2005 Gewinnrückgang verbucht

Düsseldorfer Sparkasse will eigenständig bleiben

Die Stadtsparkasse Düsseldorf hat im abgelaufenen Jahr ein Minus beim Zins- und Provisionsergebnis verbucht. Gegen eine Fusion mit der WestLB oder einen Verkauf des Instituts ist der Vorstand aber trotzdem.

Heinz-Martin Humme ist Chef der Stadtsparkasse Düsseldorf. Foto: dpa

Heinz-Martin Humme ist Chef der Stadtsparkasse Düsseldorf. Foto: dpa

HB DÜSSELDORF. „Die Kunden wollen eine Sparkasse, die der Stadt gehört“, sagte der seit Anfang des Jahres amtierende Vorstandschef Heinz-Martin Humme am Dienstag in Düsseldorf. „Wir sind ein öffentlich-rechtliches Institut, und das wollen wir auch bleiben“, betonte der ehemalige Commerzbank-Manager.
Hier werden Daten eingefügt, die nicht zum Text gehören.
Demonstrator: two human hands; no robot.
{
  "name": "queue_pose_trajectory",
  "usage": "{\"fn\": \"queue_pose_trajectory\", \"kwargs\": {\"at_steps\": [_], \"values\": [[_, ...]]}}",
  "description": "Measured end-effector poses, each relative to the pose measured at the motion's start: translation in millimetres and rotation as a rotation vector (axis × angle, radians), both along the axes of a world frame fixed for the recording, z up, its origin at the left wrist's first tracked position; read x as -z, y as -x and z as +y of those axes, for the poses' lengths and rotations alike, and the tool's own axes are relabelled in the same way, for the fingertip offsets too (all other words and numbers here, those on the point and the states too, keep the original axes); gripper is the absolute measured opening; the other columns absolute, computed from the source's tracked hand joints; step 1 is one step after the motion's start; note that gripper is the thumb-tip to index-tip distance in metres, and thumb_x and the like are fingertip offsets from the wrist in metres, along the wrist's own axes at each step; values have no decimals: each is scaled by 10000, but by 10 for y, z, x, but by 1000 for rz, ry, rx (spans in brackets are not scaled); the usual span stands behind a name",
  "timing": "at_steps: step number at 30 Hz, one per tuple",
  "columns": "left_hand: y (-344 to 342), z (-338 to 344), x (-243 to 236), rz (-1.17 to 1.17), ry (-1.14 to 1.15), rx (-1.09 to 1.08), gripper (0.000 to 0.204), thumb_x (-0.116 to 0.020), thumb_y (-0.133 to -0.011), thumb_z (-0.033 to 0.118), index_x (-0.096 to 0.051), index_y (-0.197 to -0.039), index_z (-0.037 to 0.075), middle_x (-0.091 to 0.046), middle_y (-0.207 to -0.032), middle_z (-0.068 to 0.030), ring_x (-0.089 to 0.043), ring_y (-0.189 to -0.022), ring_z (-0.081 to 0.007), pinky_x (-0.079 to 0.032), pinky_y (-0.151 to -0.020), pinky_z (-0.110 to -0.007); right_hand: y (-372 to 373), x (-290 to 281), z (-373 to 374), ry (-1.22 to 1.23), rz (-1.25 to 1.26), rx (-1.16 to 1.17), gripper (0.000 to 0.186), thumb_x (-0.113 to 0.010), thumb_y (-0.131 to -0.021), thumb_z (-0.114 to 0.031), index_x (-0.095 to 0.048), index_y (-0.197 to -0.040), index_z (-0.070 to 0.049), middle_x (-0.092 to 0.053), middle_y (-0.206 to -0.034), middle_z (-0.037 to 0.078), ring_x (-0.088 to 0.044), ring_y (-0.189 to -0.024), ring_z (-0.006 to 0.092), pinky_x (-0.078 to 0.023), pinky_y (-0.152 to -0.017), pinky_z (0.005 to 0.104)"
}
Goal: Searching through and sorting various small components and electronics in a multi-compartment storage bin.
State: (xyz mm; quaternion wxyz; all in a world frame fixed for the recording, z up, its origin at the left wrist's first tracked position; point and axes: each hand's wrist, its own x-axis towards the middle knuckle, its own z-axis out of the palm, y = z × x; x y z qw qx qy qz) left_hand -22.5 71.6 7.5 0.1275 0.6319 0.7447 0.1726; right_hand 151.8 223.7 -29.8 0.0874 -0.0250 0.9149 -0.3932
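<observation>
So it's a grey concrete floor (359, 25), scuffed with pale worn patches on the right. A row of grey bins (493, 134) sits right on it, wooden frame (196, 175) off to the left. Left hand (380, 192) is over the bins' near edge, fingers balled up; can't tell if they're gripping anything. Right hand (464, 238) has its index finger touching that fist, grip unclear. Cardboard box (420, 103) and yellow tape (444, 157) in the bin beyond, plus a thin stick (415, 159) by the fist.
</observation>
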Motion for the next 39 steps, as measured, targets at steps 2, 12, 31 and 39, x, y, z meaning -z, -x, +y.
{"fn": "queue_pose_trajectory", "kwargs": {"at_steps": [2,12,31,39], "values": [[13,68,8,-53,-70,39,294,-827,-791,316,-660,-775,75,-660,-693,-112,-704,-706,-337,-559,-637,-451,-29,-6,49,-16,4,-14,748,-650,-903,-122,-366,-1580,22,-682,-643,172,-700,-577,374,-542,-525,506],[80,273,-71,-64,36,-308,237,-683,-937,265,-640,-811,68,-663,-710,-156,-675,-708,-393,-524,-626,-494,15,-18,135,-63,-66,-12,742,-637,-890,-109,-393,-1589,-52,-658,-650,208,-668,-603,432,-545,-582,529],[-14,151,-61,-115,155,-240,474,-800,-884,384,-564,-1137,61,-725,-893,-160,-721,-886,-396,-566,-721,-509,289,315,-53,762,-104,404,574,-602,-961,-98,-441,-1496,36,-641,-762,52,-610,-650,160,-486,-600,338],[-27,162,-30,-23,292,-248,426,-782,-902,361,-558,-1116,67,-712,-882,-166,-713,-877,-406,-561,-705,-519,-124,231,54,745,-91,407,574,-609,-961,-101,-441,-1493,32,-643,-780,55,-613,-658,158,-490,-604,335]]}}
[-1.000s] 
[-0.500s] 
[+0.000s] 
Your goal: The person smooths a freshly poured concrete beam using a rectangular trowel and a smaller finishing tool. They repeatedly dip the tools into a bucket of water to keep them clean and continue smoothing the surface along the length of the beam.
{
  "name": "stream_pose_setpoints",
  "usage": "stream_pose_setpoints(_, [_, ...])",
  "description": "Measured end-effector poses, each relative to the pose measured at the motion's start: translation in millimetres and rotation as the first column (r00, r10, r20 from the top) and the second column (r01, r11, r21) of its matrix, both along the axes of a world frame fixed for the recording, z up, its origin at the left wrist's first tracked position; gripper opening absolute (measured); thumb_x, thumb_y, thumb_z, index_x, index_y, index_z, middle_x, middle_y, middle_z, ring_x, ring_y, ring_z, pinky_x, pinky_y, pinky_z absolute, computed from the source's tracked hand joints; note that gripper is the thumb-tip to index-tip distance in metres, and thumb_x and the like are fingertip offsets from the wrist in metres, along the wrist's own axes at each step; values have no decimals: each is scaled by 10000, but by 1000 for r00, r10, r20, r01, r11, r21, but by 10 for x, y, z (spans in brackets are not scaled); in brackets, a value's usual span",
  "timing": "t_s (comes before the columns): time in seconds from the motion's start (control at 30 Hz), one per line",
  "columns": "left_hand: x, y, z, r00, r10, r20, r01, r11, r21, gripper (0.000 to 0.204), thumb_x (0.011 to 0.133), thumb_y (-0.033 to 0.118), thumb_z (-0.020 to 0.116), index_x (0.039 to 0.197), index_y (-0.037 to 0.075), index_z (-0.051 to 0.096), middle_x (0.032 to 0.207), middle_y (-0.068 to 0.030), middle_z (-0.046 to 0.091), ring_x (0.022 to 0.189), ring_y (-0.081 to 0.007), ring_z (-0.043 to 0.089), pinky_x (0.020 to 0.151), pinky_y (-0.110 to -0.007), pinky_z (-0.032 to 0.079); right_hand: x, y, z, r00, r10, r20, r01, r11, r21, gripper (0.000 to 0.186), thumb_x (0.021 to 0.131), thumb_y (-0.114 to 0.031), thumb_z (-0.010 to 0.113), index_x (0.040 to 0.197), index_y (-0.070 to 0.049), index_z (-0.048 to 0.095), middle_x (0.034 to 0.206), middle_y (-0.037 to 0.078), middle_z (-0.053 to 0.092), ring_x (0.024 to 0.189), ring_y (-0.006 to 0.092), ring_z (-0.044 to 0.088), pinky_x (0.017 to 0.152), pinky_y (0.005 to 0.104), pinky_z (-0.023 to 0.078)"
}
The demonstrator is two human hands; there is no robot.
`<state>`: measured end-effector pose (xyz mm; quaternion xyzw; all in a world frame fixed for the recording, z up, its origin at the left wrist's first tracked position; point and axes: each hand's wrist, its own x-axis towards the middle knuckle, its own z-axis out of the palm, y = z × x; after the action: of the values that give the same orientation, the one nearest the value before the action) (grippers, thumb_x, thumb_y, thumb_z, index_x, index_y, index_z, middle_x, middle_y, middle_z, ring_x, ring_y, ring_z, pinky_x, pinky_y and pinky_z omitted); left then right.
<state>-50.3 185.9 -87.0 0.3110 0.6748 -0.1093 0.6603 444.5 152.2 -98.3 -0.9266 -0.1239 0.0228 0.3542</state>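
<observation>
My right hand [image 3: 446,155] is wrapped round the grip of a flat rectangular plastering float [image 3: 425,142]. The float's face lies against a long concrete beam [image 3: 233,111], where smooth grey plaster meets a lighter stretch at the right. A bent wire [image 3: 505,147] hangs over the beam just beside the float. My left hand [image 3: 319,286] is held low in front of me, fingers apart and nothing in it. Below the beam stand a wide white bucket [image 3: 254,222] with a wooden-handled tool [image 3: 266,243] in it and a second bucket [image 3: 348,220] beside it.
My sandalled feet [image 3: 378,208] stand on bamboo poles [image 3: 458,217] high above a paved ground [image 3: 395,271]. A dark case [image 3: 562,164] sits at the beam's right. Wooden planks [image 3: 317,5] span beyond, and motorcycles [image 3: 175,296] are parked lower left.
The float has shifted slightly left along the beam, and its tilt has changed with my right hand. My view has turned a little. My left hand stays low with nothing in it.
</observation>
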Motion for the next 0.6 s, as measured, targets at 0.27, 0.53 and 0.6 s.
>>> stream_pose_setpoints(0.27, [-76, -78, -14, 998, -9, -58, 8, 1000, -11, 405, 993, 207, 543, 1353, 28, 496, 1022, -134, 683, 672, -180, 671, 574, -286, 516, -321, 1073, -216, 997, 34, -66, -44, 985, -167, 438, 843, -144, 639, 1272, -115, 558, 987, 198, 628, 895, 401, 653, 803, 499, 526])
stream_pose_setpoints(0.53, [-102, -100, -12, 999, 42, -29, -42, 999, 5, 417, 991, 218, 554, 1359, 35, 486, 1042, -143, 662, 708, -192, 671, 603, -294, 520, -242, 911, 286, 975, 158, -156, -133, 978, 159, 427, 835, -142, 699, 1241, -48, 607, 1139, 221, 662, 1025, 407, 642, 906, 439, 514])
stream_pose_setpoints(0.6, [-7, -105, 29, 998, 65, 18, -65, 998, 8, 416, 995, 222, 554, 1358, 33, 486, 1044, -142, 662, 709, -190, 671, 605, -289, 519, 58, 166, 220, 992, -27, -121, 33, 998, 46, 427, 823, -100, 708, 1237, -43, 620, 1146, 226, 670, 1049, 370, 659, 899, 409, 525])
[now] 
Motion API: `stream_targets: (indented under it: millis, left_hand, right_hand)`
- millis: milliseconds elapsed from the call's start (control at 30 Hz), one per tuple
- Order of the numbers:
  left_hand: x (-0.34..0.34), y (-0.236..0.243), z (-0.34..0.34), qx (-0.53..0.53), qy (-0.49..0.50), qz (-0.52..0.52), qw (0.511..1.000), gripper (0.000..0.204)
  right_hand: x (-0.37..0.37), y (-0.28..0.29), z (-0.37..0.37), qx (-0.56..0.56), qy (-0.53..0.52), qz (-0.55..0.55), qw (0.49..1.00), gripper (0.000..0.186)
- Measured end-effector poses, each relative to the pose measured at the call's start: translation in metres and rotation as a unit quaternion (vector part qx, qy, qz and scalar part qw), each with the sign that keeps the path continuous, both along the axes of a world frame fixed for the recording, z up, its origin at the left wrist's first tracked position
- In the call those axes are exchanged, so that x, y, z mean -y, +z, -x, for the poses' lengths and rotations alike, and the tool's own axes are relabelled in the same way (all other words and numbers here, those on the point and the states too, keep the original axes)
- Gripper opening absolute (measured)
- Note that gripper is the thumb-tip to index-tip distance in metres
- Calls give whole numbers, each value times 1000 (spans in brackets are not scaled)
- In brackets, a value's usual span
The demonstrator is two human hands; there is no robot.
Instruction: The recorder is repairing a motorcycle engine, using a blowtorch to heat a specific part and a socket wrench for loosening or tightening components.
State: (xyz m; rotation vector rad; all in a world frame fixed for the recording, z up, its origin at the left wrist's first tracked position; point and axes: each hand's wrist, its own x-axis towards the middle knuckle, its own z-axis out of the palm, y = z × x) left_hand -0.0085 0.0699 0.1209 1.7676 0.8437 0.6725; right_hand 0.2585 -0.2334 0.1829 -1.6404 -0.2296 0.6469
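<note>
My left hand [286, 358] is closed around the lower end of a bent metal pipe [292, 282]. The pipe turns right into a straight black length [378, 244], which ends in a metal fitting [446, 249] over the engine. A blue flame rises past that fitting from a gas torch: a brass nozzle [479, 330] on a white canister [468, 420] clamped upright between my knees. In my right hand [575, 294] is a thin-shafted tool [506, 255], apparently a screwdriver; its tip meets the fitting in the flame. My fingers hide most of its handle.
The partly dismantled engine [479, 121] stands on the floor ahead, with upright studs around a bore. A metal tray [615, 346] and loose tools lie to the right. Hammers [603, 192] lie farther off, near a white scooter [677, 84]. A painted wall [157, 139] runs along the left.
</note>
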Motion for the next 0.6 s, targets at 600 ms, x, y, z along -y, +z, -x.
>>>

Fusionen erteilte er eine Absage: „Wir sind nicht fusionswütig und betreiben von uns aus nicht aktiv Fusionen“. Die Sparkasse kooperiere bereits erfolgreich mit der WestLB und mit anderen Instituten.

Der Erfolg gebe dem Konzept der achtgrößten Sparkasse in Deutschland recht, sagte Humme. „Zehn Prozent mehr Mitarbeiter und 30 Prozent mehr Ertrag in den letzten drei Jahren sind beachtliche Ergebnisse.“

Zuletzt hatte der Düsseldorfer Oberbürgermeister Joachim Erwin (CDU) eine Verbindung der Stadtsparkasse Düsseldorf und der WestLB ins Spiel gebracht. Die Sparkasse KölnBonn hatte für diesen Fall damit gedroht, ihre Kooperation mit der WestLB aufzugeben. Die Landesregierung in Nordrhein-Westfalen aus CDU und FDP hat eine „Modernisierung des Sparkassenrechts“ angekündigt. Noch 2006 will sie einen Gesetzesentwurf vorlegen.

Humme äußerte sich kritisch zu Übernahme der Weberbank durch die WestLB. Die ehemalige Tochter der Bankgesellschaft Berlin will zu den drei Top-Anbietern im Geschäft mit reichen Privatkunden in NRW werden. In einzelnen Bereichen komme es zu Überlappungen mit seinem Institut, sagte der Sparkassen-Chef. Sollte es zu Konflikten kommen, werde man Gespräche mit der WestLB führen müssen, kündigte er an.